Jewish Social History in the Nineteenth And Early Twentieth Centuries
- Author(s): Rürup, Reinhard
- et al.
In the last fifteen years to twenty years there has been an extraordinary upsurge of interest in Jewish history in Germany. For a long time attention was focused almost entirely on questions of persecution, anti-Semitism and the Holocaust; but since the 1980s there has been more wide-ranging and also more intensive preoccupation with Jewish history. However, this applies only to a very limited extent to the Jewish communities in Germany, which have now grown again. At least half the present members are Russian immigrants who have arrived in the past twenty years; only a few members are still connected through their family background to German-Jewish history of the 19th and early 20th centuries.

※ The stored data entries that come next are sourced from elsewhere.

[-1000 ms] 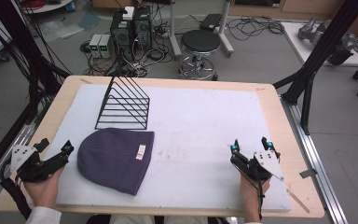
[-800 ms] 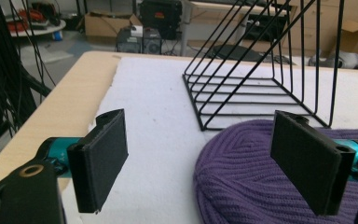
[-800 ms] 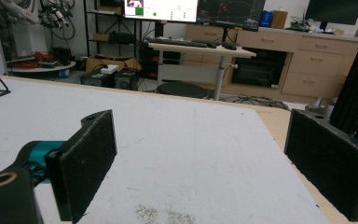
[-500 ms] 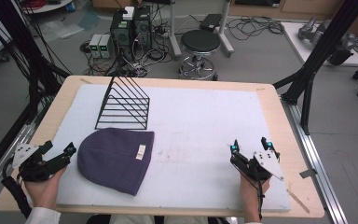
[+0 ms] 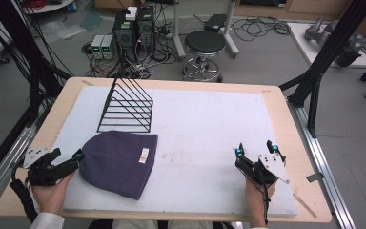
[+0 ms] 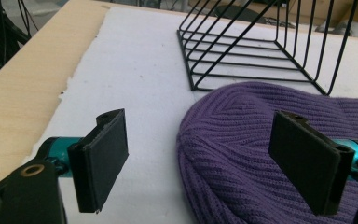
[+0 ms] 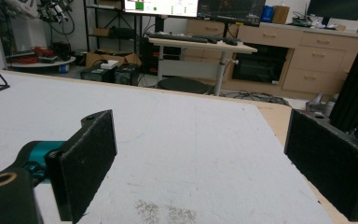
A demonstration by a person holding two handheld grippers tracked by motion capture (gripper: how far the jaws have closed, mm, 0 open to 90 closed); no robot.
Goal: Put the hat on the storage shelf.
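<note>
A purple knit hat (image 5: 119,162) lay flat on the white mat (image 5: 205,119) at the near left of the table (image 5: 286,109), its rounded crown pointing toward the person's left hand and its open brim, with a small pale label (image 5: 144,155), facing the middle of the mat. Just behind it stood a black wire rack (image 5: 126,105), close enough that the hat's far edge sat right at the rack's base, as the left gripper view (image 6: 261,60) showed. The left gripper (image 5: 69,162) sat low at the hat's crown with its jaws spread wide and nothing between them; in its own view one pad (image 6: 100,161) hung over bare mat and the other (image 6: 307,161) over the ribbed knit (image 6: 242,154), which suggested it was lined up to take the hat's edge. The right gripper (image 5: 255,152) rested well apart at the near right, jaws likewise wide and empty over bare mat (image 7: 191,140), probably waiting out of the way until the hat needed a second hold
</note>
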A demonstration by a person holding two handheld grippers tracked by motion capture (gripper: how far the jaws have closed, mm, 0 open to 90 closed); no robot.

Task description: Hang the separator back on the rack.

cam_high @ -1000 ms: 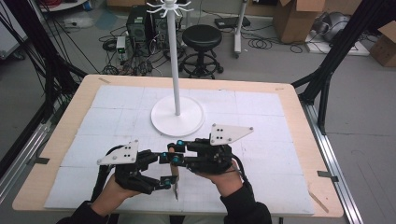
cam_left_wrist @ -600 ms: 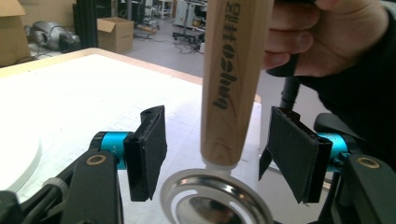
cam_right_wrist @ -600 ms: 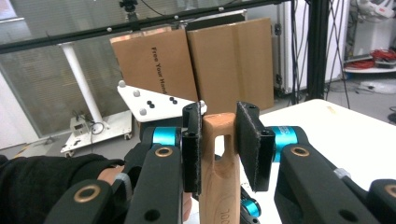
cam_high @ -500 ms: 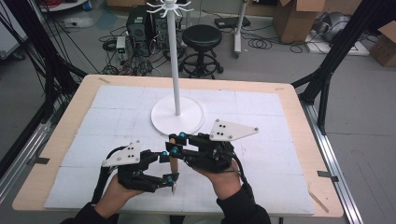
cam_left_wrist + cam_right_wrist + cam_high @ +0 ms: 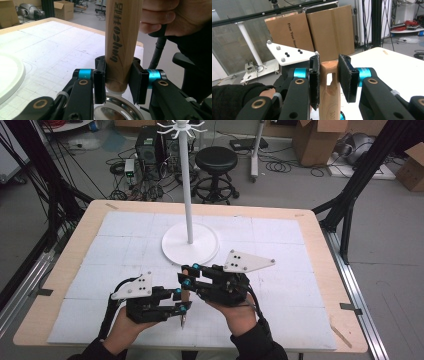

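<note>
A wooden-handled utensil (image 5: 184,292) stands roughly upright above the table's near edge, its metal head (image 5: 183,322) pointing down. My left gripper (image 5: 180,300) is shut on the lower handle (image 5: 120,37), just above the shiny slotted head (image 5: 117,111). My right gripper (image 5: 188,274) is shut on the handle's top end (image 5: 329,100), where a slot is cut through the wood. In the left gripper view the jaws (image 5: 117,82) press both sides of the printed handle. In the right gripper view the pads (image 5: 329,75) flank the handle tip.
A white stand, with a round base (image 5: 172,251) and a tall pole (image 5: 186,180), sits at mid-table beyond the grippers. White gridded mats (image 5: 280,250) cover the wooden table (image 5: 320,240). A stool (image 5: 216,157), cables and cardboard boxes (image 5: 315,140) lie on the floor behind.
The left gripper has shifted slightly right, closer to the right gripper. Both stay on the utensil, which sits a touch higher.
</note>
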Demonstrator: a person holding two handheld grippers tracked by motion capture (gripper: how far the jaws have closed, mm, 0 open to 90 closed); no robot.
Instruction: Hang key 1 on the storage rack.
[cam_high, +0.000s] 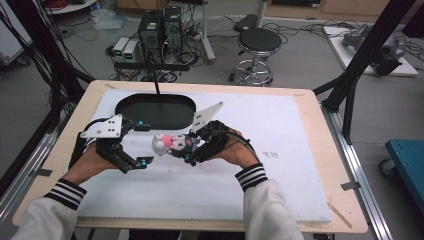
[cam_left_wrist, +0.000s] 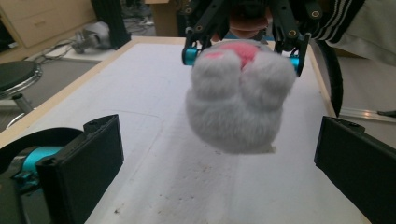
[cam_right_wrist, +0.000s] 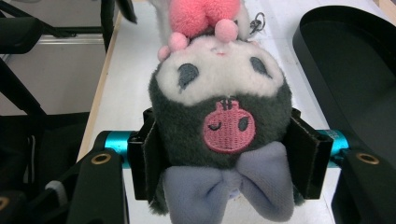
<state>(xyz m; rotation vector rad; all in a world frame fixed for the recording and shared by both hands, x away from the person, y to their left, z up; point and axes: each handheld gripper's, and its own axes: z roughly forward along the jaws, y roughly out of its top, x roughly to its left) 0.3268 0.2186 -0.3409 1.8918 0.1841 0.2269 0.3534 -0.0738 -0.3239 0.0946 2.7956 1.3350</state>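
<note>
Pinching plush toy (cam_high: 172, 143) above mid-table, right gripper (cam_high: 192, 150) fingers closed, left gripper (cam_high: 143, 145) fingers spread.

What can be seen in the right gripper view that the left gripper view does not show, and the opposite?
The right gripper view gives the face of the small grey-and-white plush toy: closed eyes, a pink embroidered skull patch, a lilac fabric bow, plus the black oval tray. The left gripper view gives the toy's white fluffy underside and feet, hanging above the white foam board, with the left hand-held gripper spread wide below it. Both share the toy clamped in the right hand-held gripper.
</note>
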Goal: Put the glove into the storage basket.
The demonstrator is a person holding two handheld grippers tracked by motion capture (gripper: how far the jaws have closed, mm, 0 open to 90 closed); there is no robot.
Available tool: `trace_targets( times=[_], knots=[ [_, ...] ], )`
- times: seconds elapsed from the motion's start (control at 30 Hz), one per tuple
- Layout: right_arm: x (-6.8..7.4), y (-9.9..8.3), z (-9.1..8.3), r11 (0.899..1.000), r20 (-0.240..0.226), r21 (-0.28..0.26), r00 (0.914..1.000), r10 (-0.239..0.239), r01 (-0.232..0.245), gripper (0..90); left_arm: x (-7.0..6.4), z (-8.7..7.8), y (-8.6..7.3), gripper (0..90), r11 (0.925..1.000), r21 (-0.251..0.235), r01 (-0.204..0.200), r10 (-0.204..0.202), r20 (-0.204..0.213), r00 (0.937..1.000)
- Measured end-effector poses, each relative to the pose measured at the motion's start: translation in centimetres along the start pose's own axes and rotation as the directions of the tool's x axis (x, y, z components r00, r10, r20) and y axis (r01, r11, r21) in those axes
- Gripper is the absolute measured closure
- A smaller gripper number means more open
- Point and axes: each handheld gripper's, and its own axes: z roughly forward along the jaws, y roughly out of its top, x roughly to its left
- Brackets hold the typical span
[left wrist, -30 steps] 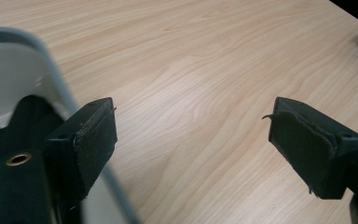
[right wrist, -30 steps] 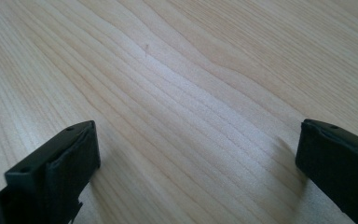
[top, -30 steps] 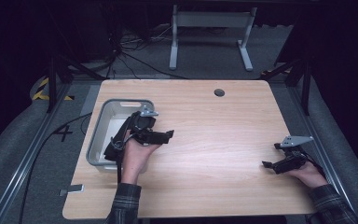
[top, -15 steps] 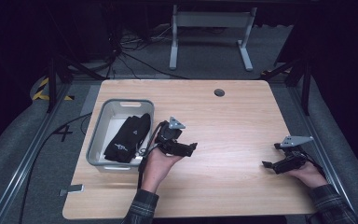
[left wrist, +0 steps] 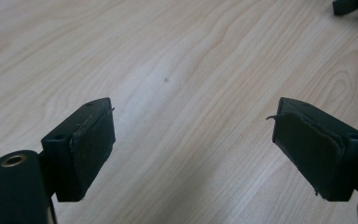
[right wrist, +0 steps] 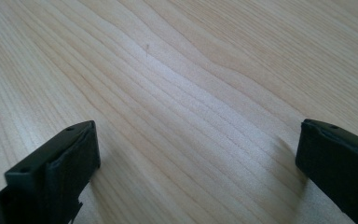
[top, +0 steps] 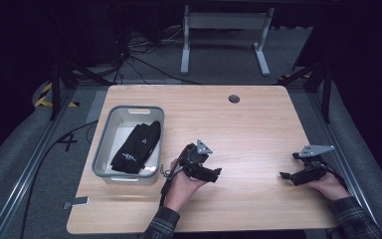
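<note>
A grey bin (top: 103,142) stands at the table's left side with a folded black garment (top: 137,146) lying in it. My left gripper (top: 216,173) hovers over the bare wood to the right of the bin, jaws wide apart and empty; in the left gripper view my left gripper (left wrist: 191,140) has only wood grain between its pads. My right gripper (top: 284,175) rests low near the table's right front, also open and empty. In the right gripper view my right gripper (right wrist: 196,163) frames bare tabletop.
The wooden table (top: 258,124) has a round cable hole (top: 234,98) near its far edge. A white metal stand (top: 224,30) sits on the floor beyond the table. Cables and a rail run along the left floor. A small grey tag (top: 77,203) lies at the front left corner.
My left gripper has moved from over the bin rightward and toward the person, out over bare wood. The black garment stays in the bin. The right gripper has held still.
</note>
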Motion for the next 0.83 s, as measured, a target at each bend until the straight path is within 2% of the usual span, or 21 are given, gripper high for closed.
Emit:
trace_targets(
  times=[0.1,0.17,0.2,0.37,0.4,0.43,0.6,0.83],
  knots=[
    [0.0,0.0,0.0,1.0,0.0,0.0,1.0,0.0,0.0,0.3,-0.6,1.3,-0.5,10.6,0.9988,0.041,-0.025,0.025,-0.007,0.9997],
    [0.0,0.0,0.0,1.0,-0.001,0.0,1.0,0.0,0.0,0.3,-1.0,2.2,-0.6,5.9,0.9952,0.085,-0.049,0.052,-0.029,0.9982],
    [0.0,0.0,0.0,1.0,-0.001,0.0,1.0,0.0,0.0,0.3,-1.3,2.7,-0.6,3.8,0.9929,0.103,-0.059,0.062,-0.026,0.9977],
    [0.0,0.0,0.0,1.0,-0.001,0.0,1.0,-0.001,0.001,0.3,-1.9,3.7,-1.1,2.1,0.987,0.136,-0.085,0.089,-0.023,0.9958],
    [0.0,0.0,0.0,1.0,-0.001,0.0,1.0,-0.001,0.001,0.3,-1.9,3.7,-1.1,1.4,0.987,0.136,-0.085,0.089,-0.023,0.9958],
    [0.0,0.0,0.0,1.0,-0.001,0.0,1.0,-0.001,0.001,0.3,-2.1,3.8,-1.2,1.4,0.9854,0.134,-0.104,0.108,-0.024,0.9938],
    [0.0,0.0,0.0,1.0,-0.001,0.0,1.0,-0.001,0.001,0.3,-2.2,3.8,-1.3,0.4,0.986,0.126,-0.109,0.113,-0.024,0.9933],
    [0.0,0.0,0.0,1.0,-0.002,-0.002,1.0,-0.002,0.002,0.3,-2.0,4.0,-1.9,0.0,0.9885,0.068,-0.135,0.135,0.0,0.9908]
  ],
)
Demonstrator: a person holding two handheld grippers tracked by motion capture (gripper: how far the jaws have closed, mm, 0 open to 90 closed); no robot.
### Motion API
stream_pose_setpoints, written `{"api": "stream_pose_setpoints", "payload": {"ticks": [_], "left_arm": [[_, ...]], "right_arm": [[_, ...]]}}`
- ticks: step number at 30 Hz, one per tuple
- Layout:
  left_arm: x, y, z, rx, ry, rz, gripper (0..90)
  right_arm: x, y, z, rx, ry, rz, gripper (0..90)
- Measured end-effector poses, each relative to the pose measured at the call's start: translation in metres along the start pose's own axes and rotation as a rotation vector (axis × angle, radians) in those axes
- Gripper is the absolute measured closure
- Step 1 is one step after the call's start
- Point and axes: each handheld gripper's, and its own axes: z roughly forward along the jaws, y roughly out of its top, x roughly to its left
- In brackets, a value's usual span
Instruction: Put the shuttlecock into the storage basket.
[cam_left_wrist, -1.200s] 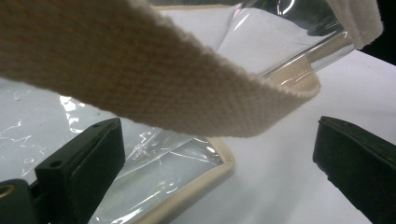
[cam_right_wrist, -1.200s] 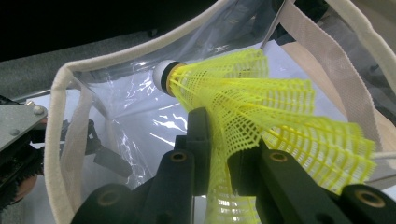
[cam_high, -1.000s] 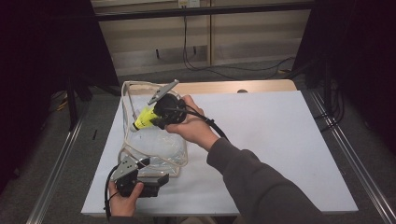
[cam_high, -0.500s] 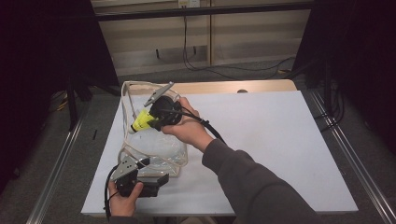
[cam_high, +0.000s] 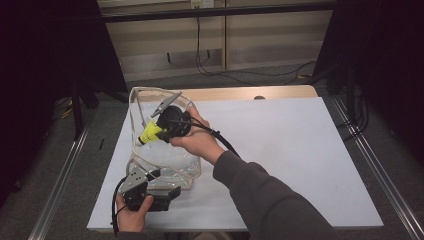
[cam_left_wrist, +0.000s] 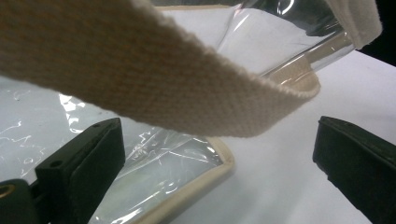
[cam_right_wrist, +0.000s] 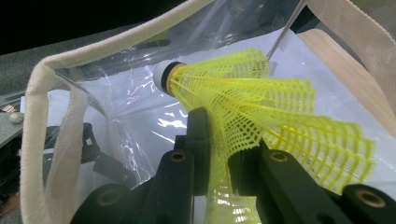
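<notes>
A clear plastic bag (cam_high: 165, 161) with beige canvas trim stands open on the white table (cam_high: 280, 150). My right gripper (cam_high: 157, 129) is over the bag's mouth, shut on a yellow mesh shuttlecock (cam_high: 148, 133). In the right gripper view the jaws pinch the shuttlecock (cam_right_wrist: 243, 93) by its skirt, white cork end pointing into the bag (cam_right_wrist: 130, 93). My left gripper (cam_high: 172, 194) sits low at the bag's near corner, jaws wide apart. In the left gripper view, the left gripper (cam_left_wrist: 217, 140) is open, the bag's trimmed corner (cam_left_wrist: 187, 163) lies between the jaws and a canvas strap (cam_left_wrist: 140, 79) crosses above them.
The table's right half is bare white surface. A wooden edge (cam_high: 240, 93) runs along the table's far side. Metal rails (cam_high: 372, 160) flank the table on the floor. A cable (cam_high: 225, 142) trails from the right gripper over the person's wrist.
The right gripper with the shuttlecock has drifted slightly left and down toward the bag's opening. The left gripper has stayed where it was.
</notes>
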Motion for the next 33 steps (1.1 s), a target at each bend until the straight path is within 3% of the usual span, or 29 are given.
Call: {"api": "stream_pose_setpoints", "payload": {"ticks": [33], "left_arm": [[0.0,0.0,0.0,0.001,0.0,0.001,2.2]], "right_arm": [[0.004,-0.002,0.022,0.031,0.02,0.033,80.0]]}}
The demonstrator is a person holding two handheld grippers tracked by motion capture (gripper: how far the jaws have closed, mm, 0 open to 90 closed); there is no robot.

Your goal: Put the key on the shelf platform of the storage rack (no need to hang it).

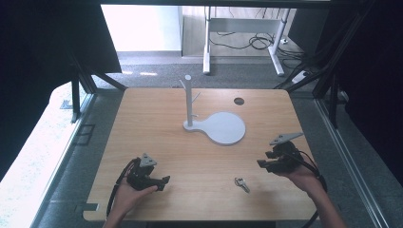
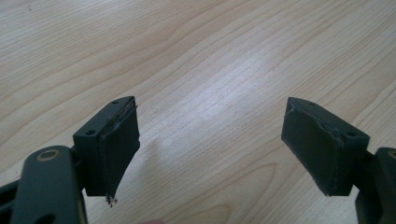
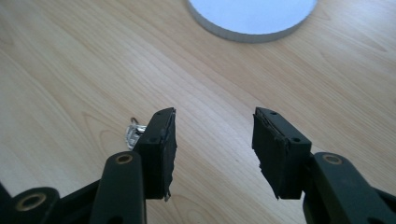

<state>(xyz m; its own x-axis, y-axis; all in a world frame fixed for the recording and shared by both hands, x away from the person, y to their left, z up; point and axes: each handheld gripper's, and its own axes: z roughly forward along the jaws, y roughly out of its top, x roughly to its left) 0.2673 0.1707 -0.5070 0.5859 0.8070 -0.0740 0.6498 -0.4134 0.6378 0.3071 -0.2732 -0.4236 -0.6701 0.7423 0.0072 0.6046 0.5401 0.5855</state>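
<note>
At the left of the high view, the left tongs sit low over the near part of the wooden counter, held in the person's left hand. In the left gripper view these tongs stand wide apart, with bare wood grain between the 2 black jaws and nothing gripped.

Further right, a white stand rises upright from a flat white base near the middle of the counter. A small metal key lies flat on the near part of the counter, between the 2 grippers and nearer the right one.

At the right, the right tongs hover just above the counter, near the key but apart from it. In the right gripper view these tongs are moderately spread and empty; the key peeks out just beside the left jaw, and the edge of the white base shows at the top.
</note>
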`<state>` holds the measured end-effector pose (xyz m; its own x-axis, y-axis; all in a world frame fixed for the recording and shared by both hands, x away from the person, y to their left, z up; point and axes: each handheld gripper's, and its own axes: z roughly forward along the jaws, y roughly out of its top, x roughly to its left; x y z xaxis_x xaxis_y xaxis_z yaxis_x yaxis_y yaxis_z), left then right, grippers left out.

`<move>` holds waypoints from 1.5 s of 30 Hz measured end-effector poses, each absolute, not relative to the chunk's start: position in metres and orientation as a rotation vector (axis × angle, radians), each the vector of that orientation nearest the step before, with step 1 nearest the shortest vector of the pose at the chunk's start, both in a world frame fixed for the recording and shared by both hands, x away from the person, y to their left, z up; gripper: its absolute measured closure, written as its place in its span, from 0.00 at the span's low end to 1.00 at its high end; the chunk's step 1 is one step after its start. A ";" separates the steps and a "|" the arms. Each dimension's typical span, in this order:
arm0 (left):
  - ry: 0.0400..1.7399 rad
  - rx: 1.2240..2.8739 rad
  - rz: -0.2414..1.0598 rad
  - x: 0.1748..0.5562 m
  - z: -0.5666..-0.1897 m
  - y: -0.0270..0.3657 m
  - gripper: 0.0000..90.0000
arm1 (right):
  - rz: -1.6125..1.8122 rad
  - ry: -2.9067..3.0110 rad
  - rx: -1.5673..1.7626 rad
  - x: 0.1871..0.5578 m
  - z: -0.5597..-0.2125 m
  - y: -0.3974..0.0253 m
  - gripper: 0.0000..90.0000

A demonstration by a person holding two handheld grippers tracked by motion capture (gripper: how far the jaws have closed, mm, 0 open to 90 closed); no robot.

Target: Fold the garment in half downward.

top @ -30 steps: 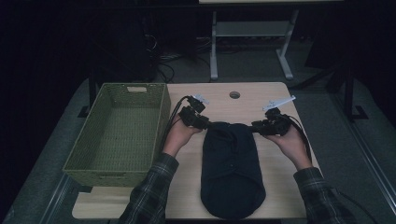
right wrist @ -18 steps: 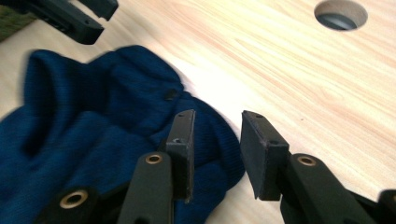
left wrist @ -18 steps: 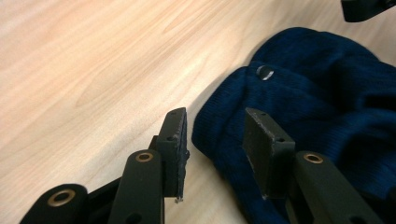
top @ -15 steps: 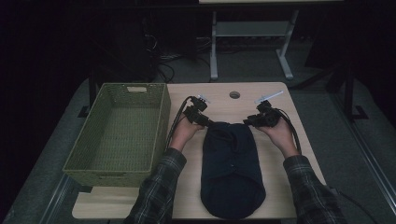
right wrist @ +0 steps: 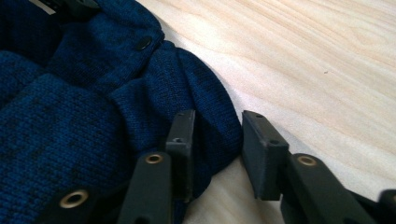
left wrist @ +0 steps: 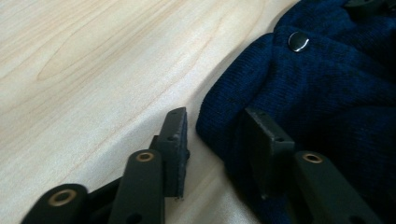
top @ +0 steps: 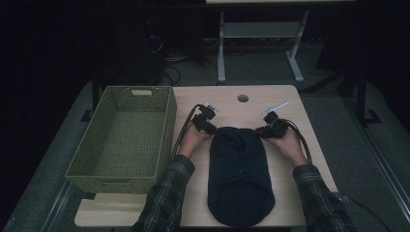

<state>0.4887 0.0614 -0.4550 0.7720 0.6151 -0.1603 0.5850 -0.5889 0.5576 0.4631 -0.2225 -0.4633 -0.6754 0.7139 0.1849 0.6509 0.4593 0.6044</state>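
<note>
A dark navy knitted garment (top: 239,179) lies folded lengthwise on the wooden table (top: 232,108). My left gripper (top: 209,124) is at its far left corner and my right gripper (top: 266,129) at its far right corner. In the left gripper view the left gripper (left wrist: 218,149) stands open, its jaws straddling the rounded edge of the garment (left wrist: 327,93) below a metal snap (left wrist: 297,41). In the right gripper view the right gripper (right wrist: 219,149) is open too, with a fold of the garment (right wrist: 70,126) bulging between its jaws. A dark snap (right wrist: 143,43) sits farther up.
An empty green woven basket (top: 167,128) stands on the table's left side, close to the left forearm. A round cable hole (top: 242,98) is in the table's far middle. Bare wood lies beyond the garment and to its right.
Both grippers have drawn inward along the garment's far edge, and now sit at its two far corners. The garment itself has hardly shifted.
</note>
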 end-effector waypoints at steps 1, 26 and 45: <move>0.877 2.370 0.058 0.489 -0.455 0.062 0.71 | 1.009 2.598 1.227 0.462 -0.463 -0.222 0.75; 0.900 2.286 0.165 0.486 -0.402 0.073 0.92 | 0.996 2.537 1.127 0.466 -0.415 -0.213 0.91; 0.798 2.213 0.356 0.467 -0.325 0.077 0.91 | 1.074 2.360 1.000 0.455 -0.336 -0.211 0.90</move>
<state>0.4669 0.0771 -0.3255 0.7673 0.6412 0.0084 0.4345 -0.5295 0.7285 0.4548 -0.2114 -0.3357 -0.6847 0.7281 -0.0318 0.4543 0.4605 0.7626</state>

The new interest in Jewish history stems very largely from educated non-Jews - in Germany they are the main audience for the public events and publications on this theme, and most of the scholars, writers, journalists and cultural managers working in this field are also recruited from this group. Not only in the USA but also in Germany, though on a much smaller scale, the number of professorships and institutes for Jewish history and culture has risen considerably, and students’ interest in these subjects continues to grow. The workshops for doctoral candidates in German-Jewish history spanning several days which I conducted on behalf of the Leo Baeck Institute from 1991 to 1999 were attended by a total of 133 doctoral candidates from 45 German and 12 foreign universities. These included - with neighbouring disciplines taken into account - almost 110 dissertation projects in the field of modern German-Jewish history. This work is now being continued, no less successfully, by Michael Brenner, Professor of Jewish History and Culture at Munich University.